AIM OF THE EXERCISE: Leaving out the images, please reproduce each line below exactly.

INFORMATION SUPPLIED:
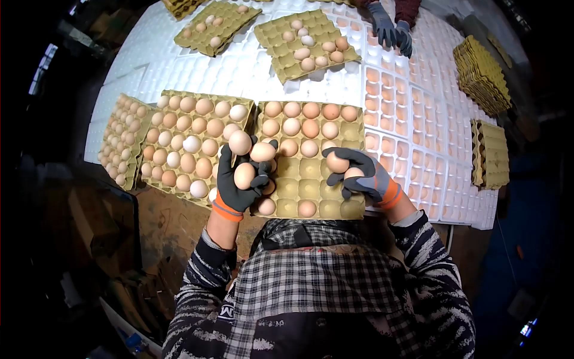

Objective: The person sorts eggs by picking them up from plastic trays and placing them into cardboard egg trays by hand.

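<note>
My left hand (239, 176), in a dark glove with an orange cuff, is closed around several eggs (244, 176), palm turned up. It is over the seam between two cardboard egg trays. My right hand (362, 176), gloved the same way, grips two brown eggs (338, 162) above the right side of the nearer tray (309, 169). Eggs fill that tray's far rows, while many front cups are bare and a few eggs sit at its front edge. To the left, another cardboard tray (160, 132) is full of brown and pale eggs.
White plastic trays (418, 161) holding eggs cover the right of the table. Partly filled cardboard trays (281, 63) lie at the back. Stacked cardboard trays (482, 75) stand at the right edge. Another person's gloved hands (391, 35) reach in from the far side.
</note>
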`<act>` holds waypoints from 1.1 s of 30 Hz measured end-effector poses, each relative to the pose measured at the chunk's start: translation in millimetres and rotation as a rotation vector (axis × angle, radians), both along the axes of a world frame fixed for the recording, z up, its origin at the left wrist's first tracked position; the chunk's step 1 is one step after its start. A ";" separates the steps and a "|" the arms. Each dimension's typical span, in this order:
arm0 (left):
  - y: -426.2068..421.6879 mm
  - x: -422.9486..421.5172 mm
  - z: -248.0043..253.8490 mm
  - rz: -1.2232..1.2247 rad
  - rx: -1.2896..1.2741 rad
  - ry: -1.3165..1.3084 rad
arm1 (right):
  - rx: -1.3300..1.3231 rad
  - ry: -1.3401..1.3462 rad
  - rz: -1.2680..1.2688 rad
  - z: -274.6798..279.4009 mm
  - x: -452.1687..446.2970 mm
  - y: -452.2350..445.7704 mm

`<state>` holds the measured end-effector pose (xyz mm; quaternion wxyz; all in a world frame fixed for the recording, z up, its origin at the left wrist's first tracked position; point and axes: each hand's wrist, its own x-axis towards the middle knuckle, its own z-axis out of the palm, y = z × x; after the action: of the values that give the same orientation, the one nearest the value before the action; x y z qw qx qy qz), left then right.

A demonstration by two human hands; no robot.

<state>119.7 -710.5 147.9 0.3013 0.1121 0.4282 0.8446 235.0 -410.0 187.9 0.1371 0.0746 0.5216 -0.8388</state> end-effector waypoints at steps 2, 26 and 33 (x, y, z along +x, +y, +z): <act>-0.6 -11.6 -21.3 -0.006 0.040 -0.115 | 0.414 0.385 0.301 -7.6 -7.4 -5.0; 272.3 -130.5 16.6 -0.237 -0.494 0.162 | 0.137 0.176 -0.288 -105.6 -53.3 240.6; 400.7 -200.9 -22.2 -0.102 -0.831 1.059 | 1.316 0.095 -0.446 -115.0 -175.7 336.4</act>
<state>-81.3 -309.8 125.7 0.1085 0.4059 0.8015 0.4255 59.3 -73.7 73.0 -0.1350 0.2107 0.8993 -0.3587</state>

TASK SOLUTION:
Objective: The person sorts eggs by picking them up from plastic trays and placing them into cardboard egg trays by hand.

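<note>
My left hand (239, 176), in a dark glove with an orange cuff, is closed around several eggs (244, 176), palm turned up. It is over the seam between two cardboard egg trays. My right hand (362, 176), gloved the same way, grips two brown eggs (338, 162) above the right side of the nearer tray (309, 169). Eggs fill that tray's far rows, while many front cups are bare and a few eggs sit at its front edge. To the left, another cardboard tray (160, 132) is full of brown and pale eggs.
White plastic trays (418, 161) holding eggs cover the right of the table. Partly filled cardboard trays (281, 63) lie at the back. Stacked cardboard trays (482, 75) stand at the right edge. Another person's gloved hands (391, 35) reach in from the far side.
</note>
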`<act>` holds waypoints from 1.1 s of 30 Hz measured end-effector poses, each relative to the pose measured at the chunk's start: translation in millimetres and rotation as a rotation vector (axis × angle, radians), both along the axes of a world frame fixed for the recording, z up, its origin at the left wrist's first tracked position; the chunk's step 1 is one step after its start. A ";" separates the steps and a "|" the arms. Each dimension's typical span, in this order:
arm0 (left):
  - y: -426.2068..421.6879 mm
  - x: -422.9486..421.5172 mm
  - z: -248.0043..253.8490 mm
  - rz: -1.2232..1.2247 rad
  - rx: -1.2896..1.2741 rad
  - ry: -1.3165..1.3084 rad
arm1 (right):
  - rx: -1.3300..1.3231 rad
  - ry: -1.3401..1.3462 rad
  - rz: -1.2680..1.2688 rad
  - z: -274.6798..279.4009 mm
  - x: -452.1687..446.2970 mm
  - y: -452.2350..445.7704 mm

`<state>` holds the measured end-effector pose (xyz mm; quaternion wxyz; all in a world frame fixed for the recording, z up, its origin at the left wrist's first tracked position; point and axes: each hand's wrist, its own x-axis towards the middle knuckle, its own z-axis out of the palm, y = z × x; after the action: of the values that give the same orientation, the one nearest the value before the action; x y z qw qx qy qz), left then right.

A demonstration by two human hands; no robot.

<state>119.7 -710.5 147.9 0.3013 0.1121 0.4282 0.8446 235.0 -410.0 187.9 0.1371 0.0746 0.5216 -0.8388</state> end-effector waypoints at steps 2, 26 and 33 (x, y, z along +x, +y, +z): <act>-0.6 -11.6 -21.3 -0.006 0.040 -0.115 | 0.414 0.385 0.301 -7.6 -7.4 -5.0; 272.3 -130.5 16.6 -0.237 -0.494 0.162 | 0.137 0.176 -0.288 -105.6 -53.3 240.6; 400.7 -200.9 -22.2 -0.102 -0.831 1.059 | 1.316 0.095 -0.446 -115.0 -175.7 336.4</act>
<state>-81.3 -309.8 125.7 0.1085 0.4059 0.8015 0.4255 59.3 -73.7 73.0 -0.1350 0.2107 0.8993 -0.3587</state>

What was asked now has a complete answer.